● **Brief**:
Would you output the whole of the data exactly?

(Saved data entries)
___
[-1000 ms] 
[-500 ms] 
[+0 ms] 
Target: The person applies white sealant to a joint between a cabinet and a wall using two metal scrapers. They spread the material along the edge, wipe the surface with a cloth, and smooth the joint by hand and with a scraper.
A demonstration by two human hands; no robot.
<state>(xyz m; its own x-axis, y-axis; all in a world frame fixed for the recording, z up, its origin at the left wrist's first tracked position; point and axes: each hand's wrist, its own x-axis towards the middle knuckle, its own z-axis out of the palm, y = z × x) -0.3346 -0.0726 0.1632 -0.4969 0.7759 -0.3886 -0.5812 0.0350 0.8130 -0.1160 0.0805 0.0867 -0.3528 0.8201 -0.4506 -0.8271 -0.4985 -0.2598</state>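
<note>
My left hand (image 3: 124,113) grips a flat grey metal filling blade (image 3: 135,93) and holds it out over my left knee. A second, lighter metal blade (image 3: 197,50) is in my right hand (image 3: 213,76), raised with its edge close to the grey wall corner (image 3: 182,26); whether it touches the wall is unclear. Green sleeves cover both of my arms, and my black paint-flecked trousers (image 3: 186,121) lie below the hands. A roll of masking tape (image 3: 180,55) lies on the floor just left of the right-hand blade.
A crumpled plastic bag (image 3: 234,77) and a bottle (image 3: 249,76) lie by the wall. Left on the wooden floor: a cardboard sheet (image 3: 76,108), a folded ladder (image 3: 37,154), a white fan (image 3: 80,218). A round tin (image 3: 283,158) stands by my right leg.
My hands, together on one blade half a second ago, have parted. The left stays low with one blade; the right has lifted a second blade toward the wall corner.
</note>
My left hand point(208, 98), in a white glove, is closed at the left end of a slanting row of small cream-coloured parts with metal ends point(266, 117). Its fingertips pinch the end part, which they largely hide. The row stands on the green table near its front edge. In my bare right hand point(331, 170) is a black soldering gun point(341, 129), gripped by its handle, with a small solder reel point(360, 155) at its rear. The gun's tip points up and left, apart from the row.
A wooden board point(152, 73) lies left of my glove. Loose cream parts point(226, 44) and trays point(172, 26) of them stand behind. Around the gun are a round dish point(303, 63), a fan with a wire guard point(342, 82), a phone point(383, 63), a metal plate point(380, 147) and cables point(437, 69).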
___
● **Your solution**:
[-1000 ms] 
[-500 ms] 
[+0 ms] 
Target: The person applies white sealant to a joint between a cabinet and a wall using two metal scrapers. They spread the material along the edge, wipe the surface with a cloth, and smooth the joint by hand and with a scraper.
A demonstration by two human hands; no robot.
<state>(xyz m; its own x-axis, y-axis; all in a world frame fixed for the recording, z up, its origin at the left wrist's first tracked position; point and axes: each hand's wrist, its own x-axis towards the middle knuckle, its own z-axis out of the palm, y = z × x) -0.3346 -0.0726 0.1632 -0.4969 0.7759 -0.3886 -0.5812 0.0350 0.8130 -0.1160 0.0805 0.0867 -0.3528 0.8201 -0.4506 -0.8271 -0.4985 -0.2598</state>
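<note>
My left hand (image 3: 124,113) grips a flat grey metal filling blade (image 3: 135,93) and holds it out over my left knee. A second, lighter metal blade (image 3: 197,50) is in my right hand (image 3: 213,76), raised with its edge close to the grey wall corner (image 3: 182,26); whether it touches the wall is unclear. Green sleeves cover both of my arms, and my black paint-flecked trousers (image 3: 186,121) lie below the hands. A roll of masking tape (image 3: 180,55) lies on the floor just left of the right-hand blade.
A crumpled plastic bag (image 3: 234,77) and a bottle (image 3: 249,76) lie by the wall. Left on the wooden floor: a cardboard sheet (image 3: 76,108), a folded ladder (image 3: 37,154), a white fan (image 3: 80,218). A round tin (image 3: 283,158) stands by my right leg.
My hands, together on one blade half a second ago, have parted. The left stays low with one blade; the right has lifted a second blade toward the wall corner.
</note>
My left hand point(208, 98), in a white glove, is closed at the left end of a slanting row of small cream-coloured parts with metal ends point(266, 117). Its fingertips pinch the end part, which they largely hide. The row stands on the green table near its front edge. In my bare right hand point(331, 170) is a black soldering gun point(341, 129), gripped by its handle, with a small solder reel point(360, 155) at its rear. The gun's tip points up and left, apart from the row.
A wooden board point(152, 73) lies left of my glove. Loose cream parts point(226, 44) and trays point(172, 26) of them stand behind. Around the gun are a round dish point(303, 63), a fan with a wire guard point(342, 82), a phone point(383, 63), a metal plate point(380, 147) and cables point(437, 69).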

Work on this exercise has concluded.